Use this method if you have major changes and need to refresh the results
for almost all staff queries.
- Refreshing staff query results, using administrative commands.
Use this method if you write administration scripts using the wsadmin tool,
or if you want to immediately refresh only a subset of the staff query results.
- Refreshing staff query results, using the refresh daemon.
Use this method to set up a regular and automatic refresh of all expired staff
query results.
Note: None of these methods can refresh the group membership association
of a user for the Group verb. This group membership is
cached in the user's login session (WebSphere security LTPA token), which
by default expires after two hours. Also note that the group membership list
of the process starter ID that is used for process navigation, is never refreshed.
- Error and warning messages relating to staff resolution
- Some common errors can occur when accessing a staff repository during
staff resolution. To see details for these errors, you can enable tracing
with the following trace settings: com.ibm.bpe.*=all: com.ibm.task.*=all:com.ibm.ws.staffsupport.ws.*=all
The
following common error situations are indicated by warning or error messages:
- Could not connect to LDAP server in the trace.log file
indicates failure to connect to the LDAP server. Check your network settings,
the configuration (especially the provider URL) for the staff plug-in provider
you use, and verify whether your LDAP server requires an SSL connection.
- javax.xml.transform.TransformerException: org.xml.sax.SAXParseException:
Element type "xsl:template" must be followed by either attribute specifications,
">" or "/>" in the System.out or System.err files
indicates that the LDAPTransformation.xsl file cannot
be read. Check your staff plug-in provider configuration and the configured
XSLT file for errors.
- LDAP object not found. dn: uid=unknown,cn=users,dc=ibm,dc=com
[LDAP: error code 32 - No Such Object] in the trace.log file
indicates that an LDAP entry cannot be found. Check the task model's staff
verb parameters and the LDAP directory content for mismatches in the task
model.
- Requested attribute "uid" not found in: uid=test222,cn=users,dc=ibm,dc=com in
the trace.log file indicates that an attribute cannot
be found in the queried LDAP object. Check the task model's staff verb parameters
and the LDAP directory content for mismatches in the task model. Also check
the XSLT file of your staff provider configuration for errors.

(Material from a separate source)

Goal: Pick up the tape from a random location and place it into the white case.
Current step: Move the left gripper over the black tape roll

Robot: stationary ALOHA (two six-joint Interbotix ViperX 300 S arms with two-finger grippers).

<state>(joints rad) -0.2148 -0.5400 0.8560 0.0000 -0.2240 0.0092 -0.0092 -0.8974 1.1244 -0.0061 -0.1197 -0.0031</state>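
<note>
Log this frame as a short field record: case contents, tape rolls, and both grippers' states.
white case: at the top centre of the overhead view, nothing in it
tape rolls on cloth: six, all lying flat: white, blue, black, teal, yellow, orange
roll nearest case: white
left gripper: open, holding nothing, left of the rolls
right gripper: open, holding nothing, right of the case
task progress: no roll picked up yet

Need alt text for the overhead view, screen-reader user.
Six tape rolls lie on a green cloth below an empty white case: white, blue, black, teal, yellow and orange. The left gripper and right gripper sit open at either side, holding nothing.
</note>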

- Issues with group work items and the "Group" verb
- When using the Group verb, some special situations
can occur:
- Group members are not authorized, although the group name is specified:
- Specify the group short name when using the Local OS registry for WebSphere
security, and the group dn when using the LDAP registry.
- Make sure that you respect the case sensitivity of the group name.

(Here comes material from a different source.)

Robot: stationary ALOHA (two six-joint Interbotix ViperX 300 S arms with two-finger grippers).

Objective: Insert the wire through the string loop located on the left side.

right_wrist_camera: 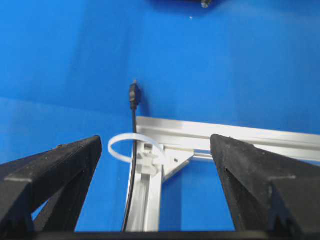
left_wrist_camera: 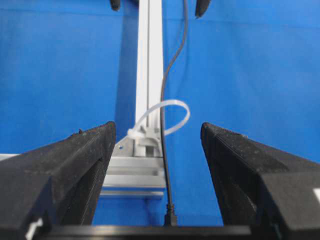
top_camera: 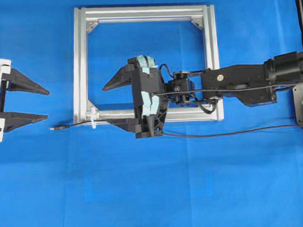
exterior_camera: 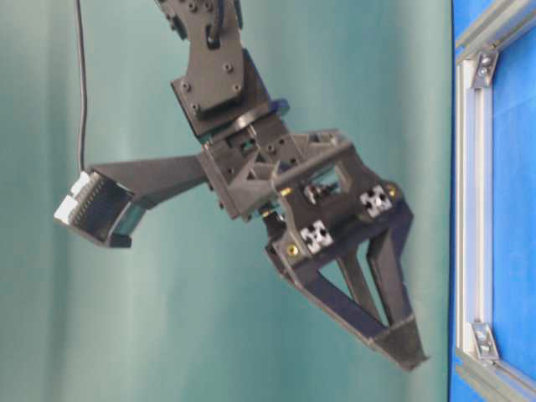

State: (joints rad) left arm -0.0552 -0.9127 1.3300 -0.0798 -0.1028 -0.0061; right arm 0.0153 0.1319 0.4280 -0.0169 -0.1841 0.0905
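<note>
We see the wire (left_wrist_camera: 163,150) already lying through the loop (left_wrist_camera: 165,116): in both wrist views the black cable passes inside the white ring, and the plug (top_camera: 55,128) rests on the cloth just past the frame (top_camera: 80,61), on the side toward the left gripper (top_camera: 46,104).

Our right gripper (top_camera: 107,105) hangs over the frame with its fingers spread wide and nothing between them; the wire runs under it, nearer one finger than the other. The left gripper stands with fingers apart too, holding nothing, and the plug lies ahead of its fingertips, roughly on the midline between them and a little short of them.

We judge the step in hand to be taking the plug from the left side and drawing the wire on. To do that well, we should bring the left fingers either side of the plug, close on its body and not the thin cable, and pull along the wire's own line so the loop is not dragged sideways.
</note>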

One possible reason for this situation is that you have configured
the LDAP user registry for WebSphere security and selected the Ignore
case for authorization option. If so, either deselect the option,
or specify LDAP group dn in all uppercase.
- Changes in group membership are not immediately reflected in authorization.
This might happen, when the affected user is still logged on. The group membership
of a user is cached in her login session, and (by default) expires after two
hours. You can either wait for the login session to expire (default is two
hours), or restart the application server. The refresh methods offered by
Human Task Manager do not apply for this verb. Note that the group membership
list of the process starter is never refreshed.